Workshop on Autonomous Driving at CVPR 2021:
Technical Report for Streaming Perception Challenge

Songyang Zhang^1, Lin Song^2,∗ Songtao Liu^4,∗ Zheng Ge³ Zeming Li⁴ Xuming He¹ Jian Sun⁴
¹ShanghaiTech University ²Xi’an Jiaotao University ³Waseda University ⁴Megvii Technology
[email protected], [email protected], [email protected]
{liusongtao,gezheng,lizeming,sunjian}@megvii.com, [email protected] equal contribution. This work is done when Songyang Zhang, Lin Song and Zheng Ge are research interns at Megvii Technology.

Abstract

In this report, we introduce our real-time 2D object detection system for realistic autonomous driving scenario. Our detector is built on a new designed YOLO model, called YOLOX. On the Argoverse-HD dataset, our system achieves 41.0 streaming AP, which surpassed the second place by 7.8/6.1 on detection-only track/fully track, respectively. Moreover, equipped with TensorRT, our model achieves the 30FPS inference speed with a high-resolution input size (e.g., 1440 $\times$ 2304). Code and models will be available at https://github.com/Megvii-BaseDetection/YOLOX

1 Overview

Our goal is to build a fast and accurate 2D detector for autonomous driving scenario, we follow the YOLO series models and introduce several improvements to build our detection system. Below we first present the main idea of our method in Sec. 3, followed by the network architecture used in the proposed detector in Sec 3. Then, we describe the optimization strategy used to speedup the inference in Sec. 4. Finally, we report the experiment and detailed ablation analysis in Sec. 5.

2 Our Approach

As the inference speed is quite important for this challenge, we adopt an internal new designed YOLO model, named YOLOX[6], for this task.

Specifically, YOLOX[6] follows the advanced data augmentation strategies of YOLOv4 [1] and YOLOv5 [10], such as mosiac, mixup. Then, we replace the anchor-based YOLOv5 detection head with an anchor-free head and adopt a simplified version of OTA [5], an advanced label assignment strategy, for training.

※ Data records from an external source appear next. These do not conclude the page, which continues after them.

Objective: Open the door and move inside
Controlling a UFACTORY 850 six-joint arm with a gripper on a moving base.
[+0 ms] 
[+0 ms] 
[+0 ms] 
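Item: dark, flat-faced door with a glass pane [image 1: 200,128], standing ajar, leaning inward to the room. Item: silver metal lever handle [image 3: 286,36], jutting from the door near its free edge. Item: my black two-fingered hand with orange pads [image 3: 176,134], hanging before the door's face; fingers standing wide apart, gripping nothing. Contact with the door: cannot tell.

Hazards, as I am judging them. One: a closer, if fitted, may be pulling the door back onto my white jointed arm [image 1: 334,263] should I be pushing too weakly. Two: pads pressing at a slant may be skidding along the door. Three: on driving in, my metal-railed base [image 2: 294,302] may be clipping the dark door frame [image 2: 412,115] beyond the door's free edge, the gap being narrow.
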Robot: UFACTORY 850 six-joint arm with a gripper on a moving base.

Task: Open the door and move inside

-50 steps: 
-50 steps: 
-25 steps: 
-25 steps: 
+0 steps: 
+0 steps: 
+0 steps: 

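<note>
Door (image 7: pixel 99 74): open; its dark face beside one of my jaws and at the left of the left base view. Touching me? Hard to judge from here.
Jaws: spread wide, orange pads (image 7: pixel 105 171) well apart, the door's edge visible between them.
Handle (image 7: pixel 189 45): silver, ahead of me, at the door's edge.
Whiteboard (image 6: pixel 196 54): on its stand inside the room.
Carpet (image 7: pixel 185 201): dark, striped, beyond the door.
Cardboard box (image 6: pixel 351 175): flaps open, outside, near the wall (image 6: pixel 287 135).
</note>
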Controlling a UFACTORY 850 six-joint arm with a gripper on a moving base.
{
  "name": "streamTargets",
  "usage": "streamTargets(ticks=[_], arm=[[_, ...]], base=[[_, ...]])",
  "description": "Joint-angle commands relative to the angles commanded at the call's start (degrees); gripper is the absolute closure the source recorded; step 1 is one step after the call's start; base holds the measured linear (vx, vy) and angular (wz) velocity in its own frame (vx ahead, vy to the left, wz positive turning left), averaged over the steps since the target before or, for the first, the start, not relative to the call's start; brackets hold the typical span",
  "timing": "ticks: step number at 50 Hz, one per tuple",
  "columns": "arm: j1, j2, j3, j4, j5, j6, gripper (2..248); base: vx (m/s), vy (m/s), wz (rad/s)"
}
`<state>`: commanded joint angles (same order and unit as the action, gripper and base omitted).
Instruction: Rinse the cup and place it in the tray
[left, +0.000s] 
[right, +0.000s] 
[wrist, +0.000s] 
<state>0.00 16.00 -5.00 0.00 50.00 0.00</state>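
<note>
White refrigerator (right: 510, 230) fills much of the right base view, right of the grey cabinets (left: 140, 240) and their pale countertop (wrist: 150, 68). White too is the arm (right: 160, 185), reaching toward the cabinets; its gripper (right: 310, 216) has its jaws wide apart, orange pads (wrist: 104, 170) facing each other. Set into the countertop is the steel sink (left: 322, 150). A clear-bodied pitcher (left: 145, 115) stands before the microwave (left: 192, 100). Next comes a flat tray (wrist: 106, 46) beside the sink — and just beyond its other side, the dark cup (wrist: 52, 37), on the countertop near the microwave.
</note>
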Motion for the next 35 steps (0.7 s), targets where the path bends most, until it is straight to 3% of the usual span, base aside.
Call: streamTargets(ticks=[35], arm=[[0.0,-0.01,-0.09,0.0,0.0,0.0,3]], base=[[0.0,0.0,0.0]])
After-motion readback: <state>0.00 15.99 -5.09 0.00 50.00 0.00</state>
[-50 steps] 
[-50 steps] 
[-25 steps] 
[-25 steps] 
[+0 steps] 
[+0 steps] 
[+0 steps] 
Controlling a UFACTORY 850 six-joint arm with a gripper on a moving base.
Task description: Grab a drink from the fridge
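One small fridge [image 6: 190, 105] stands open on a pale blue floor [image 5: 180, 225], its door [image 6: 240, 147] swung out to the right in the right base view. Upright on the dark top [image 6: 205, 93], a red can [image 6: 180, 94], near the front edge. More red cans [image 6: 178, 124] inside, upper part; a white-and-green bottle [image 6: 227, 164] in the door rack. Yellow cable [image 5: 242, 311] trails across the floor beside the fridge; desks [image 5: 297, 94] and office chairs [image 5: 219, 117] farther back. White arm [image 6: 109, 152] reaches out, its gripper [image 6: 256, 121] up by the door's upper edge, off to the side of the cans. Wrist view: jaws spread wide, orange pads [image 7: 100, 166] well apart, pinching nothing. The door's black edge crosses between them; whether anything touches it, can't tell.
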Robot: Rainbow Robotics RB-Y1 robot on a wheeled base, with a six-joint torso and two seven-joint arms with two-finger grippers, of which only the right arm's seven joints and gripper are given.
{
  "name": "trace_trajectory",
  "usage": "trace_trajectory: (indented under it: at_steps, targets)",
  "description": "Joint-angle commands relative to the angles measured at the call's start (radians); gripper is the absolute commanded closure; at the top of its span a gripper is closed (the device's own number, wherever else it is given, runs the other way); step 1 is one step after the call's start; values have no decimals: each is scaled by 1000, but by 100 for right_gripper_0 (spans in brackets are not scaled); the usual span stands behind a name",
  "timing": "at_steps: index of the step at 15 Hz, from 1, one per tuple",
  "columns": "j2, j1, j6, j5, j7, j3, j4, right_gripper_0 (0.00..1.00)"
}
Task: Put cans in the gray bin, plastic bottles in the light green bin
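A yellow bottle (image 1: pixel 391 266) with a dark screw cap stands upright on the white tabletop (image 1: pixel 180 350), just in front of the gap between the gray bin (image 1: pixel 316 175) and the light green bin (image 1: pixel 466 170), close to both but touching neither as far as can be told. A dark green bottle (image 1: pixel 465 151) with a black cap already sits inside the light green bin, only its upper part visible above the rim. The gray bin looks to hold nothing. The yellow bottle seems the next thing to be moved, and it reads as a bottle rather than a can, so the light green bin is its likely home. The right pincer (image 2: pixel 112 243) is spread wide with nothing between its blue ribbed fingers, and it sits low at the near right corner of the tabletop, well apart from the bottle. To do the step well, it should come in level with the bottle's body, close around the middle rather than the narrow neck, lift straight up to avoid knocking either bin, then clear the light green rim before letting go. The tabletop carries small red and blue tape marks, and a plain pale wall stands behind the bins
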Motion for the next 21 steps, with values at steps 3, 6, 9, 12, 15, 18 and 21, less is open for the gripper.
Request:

The above new designs simplify the current YOLO detectors and diminish many hyperparameters such as anchor shape, layer loss weight, etc. Indeed, YOLOX achieves about 1.5% higher AP than current YOLOv5 on COCO at the same speed.

3 Model Structure

We adopt the same C3 backbone as YOLOv5-L-P6. We refer the reader to YOLOX[6] for the details of the overall model structure.

4 Inference Optimization

To speedup the inference process for deployment, we adopt the TensorRT to generate the final model. Specifically, we convert the plain model trained with aforementioned strategy with Torch2TRT [9]. We fuse the image pre-processing operation and the prediction post-processing operation (NMS) into model forward function, which enables the whole inference process can be finished with a single function interface.

Given the all-in-one inference interface, We simply the inference logic by modifying the provided toolkit, and submit the generated predictions on validation set and test set to evaluation server .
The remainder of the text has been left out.